§ **EXERCISE INSTRUCTIONS**:
Transcribe the records below exactly as written, from the opening line through the line that contains "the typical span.".

───

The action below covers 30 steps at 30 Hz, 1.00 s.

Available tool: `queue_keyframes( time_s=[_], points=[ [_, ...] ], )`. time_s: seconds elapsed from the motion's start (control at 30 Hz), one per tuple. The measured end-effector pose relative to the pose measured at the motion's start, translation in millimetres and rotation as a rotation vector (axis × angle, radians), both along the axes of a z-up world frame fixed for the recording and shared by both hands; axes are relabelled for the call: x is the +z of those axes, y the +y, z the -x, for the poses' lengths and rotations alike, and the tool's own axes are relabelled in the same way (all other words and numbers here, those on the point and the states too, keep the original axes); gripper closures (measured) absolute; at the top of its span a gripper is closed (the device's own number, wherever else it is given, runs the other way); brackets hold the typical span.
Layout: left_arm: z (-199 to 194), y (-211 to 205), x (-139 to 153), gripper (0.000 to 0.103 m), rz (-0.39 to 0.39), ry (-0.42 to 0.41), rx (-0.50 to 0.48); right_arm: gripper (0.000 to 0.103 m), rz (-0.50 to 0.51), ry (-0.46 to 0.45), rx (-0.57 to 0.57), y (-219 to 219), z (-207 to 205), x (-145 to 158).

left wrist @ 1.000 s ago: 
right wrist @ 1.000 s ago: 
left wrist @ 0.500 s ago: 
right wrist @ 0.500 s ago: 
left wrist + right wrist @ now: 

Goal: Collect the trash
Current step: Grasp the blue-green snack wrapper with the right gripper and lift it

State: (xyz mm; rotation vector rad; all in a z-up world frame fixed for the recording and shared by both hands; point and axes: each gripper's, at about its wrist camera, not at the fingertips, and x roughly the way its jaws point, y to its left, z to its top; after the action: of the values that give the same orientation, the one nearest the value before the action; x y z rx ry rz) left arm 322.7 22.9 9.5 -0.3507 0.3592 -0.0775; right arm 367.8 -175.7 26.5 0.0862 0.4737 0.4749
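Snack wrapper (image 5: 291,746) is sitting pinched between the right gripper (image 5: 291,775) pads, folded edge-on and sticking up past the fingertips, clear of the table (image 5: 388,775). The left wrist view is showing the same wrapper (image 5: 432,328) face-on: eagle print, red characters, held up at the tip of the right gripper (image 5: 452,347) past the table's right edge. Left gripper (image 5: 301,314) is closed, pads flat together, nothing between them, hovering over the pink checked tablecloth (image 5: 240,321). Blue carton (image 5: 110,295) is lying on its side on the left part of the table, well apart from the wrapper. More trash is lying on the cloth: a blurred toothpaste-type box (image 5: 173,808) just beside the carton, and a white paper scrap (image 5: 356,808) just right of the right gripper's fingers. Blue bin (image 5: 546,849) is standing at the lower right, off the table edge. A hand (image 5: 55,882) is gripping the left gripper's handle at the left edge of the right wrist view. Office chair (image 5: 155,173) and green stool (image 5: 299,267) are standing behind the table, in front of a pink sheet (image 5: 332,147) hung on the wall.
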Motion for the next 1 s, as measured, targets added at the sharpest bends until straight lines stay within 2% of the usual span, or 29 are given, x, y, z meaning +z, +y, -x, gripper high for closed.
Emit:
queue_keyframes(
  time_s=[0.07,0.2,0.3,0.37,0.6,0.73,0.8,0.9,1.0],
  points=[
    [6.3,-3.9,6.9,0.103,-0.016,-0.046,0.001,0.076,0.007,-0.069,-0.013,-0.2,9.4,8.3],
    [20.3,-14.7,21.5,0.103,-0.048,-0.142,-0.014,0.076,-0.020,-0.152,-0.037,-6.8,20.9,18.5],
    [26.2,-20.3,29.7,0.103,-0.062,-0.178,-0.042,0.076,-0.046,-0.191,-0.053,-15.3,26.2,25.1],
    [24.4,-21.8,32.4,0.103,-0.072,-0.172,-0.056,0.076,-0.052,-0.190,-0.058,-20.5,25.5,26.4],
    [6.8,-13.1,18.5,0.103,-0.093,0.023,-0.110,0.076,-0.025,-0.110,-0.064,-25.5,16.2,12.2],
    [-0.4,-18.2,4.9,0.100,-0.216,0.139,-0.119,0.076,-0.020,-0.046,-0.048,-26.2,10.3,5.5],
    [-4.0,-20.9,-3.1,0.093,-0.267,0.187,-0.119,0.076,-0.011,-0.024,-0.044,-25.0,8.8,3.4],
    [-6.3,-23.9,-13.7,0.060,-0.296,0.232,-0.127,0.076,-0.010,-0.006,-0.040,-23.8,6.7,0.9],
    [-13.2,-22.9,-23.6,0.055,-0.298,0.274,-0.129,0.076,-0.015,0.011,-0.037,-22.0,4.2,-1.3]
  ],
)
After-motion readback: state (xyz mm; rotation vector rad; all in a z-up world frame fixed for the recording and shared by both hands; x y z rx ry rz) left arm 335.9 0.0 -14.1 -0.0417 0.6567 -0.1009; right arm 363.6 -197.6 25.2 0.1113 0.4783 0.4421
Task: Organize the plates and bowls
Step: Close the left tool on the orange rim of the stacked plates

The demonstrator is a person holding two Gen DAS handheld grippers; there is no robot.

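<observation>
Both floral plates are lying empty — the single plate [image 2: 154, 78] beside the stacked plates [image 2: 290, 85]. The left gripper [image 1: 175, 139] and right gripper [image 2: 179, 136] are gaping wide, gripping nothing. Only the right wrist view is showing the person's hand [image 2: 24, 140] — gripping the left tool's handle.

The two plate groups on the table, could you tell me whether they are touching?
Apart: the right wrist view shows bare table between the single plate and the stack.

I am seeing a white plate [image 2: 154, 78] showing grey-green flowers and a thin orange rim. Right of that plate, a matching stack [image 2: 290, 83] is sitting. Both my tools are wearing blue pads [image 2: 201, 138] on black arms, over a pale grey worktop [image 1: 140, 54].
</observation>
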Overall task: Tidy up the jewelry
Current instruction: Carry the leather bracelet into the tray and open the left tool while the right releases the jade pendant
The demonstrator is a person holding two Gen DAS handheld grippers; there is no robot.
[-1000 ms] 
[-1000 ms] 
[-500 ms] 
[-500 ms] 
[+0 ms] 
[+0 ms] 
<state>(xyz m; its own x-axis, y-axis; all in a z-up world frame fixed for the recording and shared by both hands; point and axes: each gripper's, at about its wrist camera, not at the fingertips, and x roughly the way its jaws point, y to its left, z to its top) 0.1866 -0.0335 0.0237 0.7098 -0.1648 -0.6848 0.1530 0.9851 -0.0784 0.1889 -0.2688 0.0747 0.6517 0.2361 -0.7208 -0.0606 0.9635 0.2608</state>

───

§ **ANSWER BOX**:
The action below covers 30 steps at 30 Hz, 1.00 s.

Available tool: `queue_keyframes( time_s=[_], points=[ [_, ...] ], )`. time_s: seconds elapsed from the motion's start (control at 30 Hz), one per tuple. The measured end-effector pose relative to the pose measured at the motion's start, translation in millimetres and rotation as a rotation vector (axis × angle, radians), both along the axes of a z-up world frame fixed for the recording and shared by both hands; axes are relabelled for the call: x is the +z of those axes, y the +y, z the -x, for the poses' lengths and rotations alike, and the tool's own axes are relabelled in the same way (all other words and numbers here, those on the point and the states too, keep the original axes); gripper closures (measured) absolute; at the top of its span a gripper is closed (the device's own number, wherever else it is given, runs the other way); brackets hold the typical span.

Nothing more is needed to complete the output.